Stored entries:
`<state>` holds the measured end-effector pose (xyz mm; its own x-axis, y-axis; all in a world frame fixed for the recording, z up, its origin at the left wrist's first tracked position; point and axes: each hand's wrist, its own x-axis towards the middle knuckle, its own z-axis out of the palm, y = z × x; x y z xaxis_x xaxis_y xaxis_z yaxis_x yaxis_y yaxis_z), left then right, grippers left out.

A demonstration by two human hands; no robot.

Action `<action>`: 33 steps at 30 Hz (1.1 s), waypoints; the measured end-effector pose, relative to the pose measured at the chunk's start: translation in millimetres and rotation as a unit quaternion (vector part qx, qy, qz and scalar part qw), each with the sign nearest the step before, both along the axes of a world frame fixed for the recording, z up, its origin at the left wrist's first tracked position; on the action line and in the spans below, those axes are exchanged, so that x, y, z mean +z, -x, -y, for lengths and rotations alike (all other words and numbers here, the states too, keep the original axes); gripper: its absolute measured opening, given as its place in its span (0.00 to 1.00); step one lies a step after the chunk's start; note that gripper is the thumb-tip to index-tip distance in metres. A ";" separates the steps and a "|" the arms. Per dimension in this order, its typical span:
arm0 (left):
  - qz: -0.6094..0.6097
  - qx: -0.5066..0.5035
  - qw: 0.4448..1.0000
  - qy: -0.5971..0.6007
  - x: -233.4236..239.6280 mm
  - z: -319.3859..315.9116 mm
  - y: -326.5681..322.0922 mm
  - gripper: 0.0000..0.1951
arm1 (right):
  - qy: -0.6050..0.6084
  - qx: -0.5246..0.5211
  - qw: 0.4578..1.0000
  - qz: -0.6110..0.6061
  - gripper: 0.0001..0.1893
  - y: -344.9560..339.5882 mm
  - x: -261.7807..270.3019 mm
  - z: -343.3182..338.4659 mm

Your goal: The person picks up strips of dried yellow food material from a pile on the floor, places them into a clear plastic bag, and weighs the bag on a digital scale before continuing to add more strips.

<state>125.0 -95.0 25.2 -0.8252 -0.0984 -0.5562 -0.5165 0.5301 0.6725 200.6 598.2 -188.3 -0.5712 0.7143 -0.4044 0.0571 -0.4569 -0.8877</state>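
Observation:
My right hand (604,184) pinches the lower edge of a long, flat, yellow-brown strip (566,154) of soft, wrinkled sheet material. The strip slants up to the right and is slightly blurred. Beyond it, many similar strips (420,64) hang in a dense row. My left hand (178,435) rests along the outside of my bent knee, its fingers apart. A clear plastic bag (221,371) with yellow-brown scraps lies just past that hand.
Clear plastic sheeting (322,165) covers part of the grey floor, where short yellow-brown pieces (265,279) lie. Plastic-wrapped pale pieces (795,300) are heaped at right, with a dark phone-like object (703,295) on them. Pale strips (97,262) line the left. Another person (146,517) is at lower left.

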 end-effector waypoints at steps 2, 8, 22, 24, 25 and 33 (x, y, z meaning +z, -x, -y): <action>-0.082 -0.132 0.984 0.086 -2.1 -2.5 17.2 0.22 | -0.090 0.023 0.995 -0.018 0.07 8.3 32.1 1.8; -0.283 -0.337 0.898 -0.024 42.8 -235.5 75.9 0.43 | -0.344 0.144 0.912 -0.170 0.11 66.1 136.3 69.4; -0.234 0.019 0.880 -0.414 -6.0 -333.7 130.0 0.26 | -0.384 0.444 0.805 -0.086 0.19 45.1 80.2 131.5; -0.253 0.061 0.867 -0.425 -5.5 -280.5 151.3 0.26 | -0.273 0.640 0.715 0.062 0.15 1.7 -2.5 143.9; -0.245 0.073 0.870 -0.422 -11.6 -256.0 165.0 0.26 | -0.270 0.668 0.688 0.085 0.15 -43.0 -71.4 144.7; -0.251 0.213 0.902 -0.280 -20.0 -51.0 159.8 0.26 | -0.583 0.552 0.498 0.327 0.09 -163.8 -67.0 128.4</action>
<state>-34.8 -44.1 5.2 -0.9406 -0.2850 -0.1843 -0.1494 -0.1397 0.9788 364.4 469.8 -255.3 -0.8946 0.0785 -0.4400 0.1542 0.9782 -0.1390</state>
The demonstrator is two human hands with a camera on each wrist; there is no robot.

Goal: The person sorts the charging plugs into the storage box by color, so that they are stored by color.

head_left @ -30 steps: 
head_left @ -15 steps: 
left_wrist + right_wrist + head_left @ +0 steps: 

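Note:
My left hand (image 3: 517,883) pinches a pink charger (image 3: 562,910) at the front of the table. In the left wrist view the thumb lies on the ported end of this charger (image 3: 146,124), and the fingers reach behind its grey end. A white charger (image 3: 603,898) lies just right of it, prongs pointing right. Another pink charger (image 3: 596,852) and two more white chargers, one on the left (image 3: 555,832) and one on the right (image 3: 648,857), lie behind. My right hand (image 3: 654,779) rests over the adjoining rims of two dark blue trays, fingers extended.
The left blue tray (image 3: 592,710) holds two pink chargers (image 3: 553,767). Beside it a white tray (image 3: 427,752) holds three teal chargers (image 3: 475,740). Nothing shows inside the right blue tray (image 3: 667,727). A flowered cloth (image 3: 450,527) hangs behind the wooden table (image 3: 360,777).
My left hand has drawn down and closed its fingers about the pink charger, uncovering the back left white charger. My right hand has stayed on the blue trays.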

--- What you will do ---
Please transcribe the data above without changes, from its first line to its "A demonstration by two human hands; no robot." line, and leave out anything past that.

--- Written reply ---
`<state>` holds the measured end-effector pose (xyz mm; its own x-axis, y-axis; all in a world frame fixed for the recording, z up, its origin at the left wrist's first tracked position; point and axes: each hand's wrist, its own x-axis towards the middle knuckle, its own z-axis out of the palm, y = z × x; x y z xaxis_x xaxis_y xaxis_z yaxis_x yaxis_y yaxis_z), left then right, grippers left out.

A demonstration by two human hands; no robot.

The exercise was answered completely.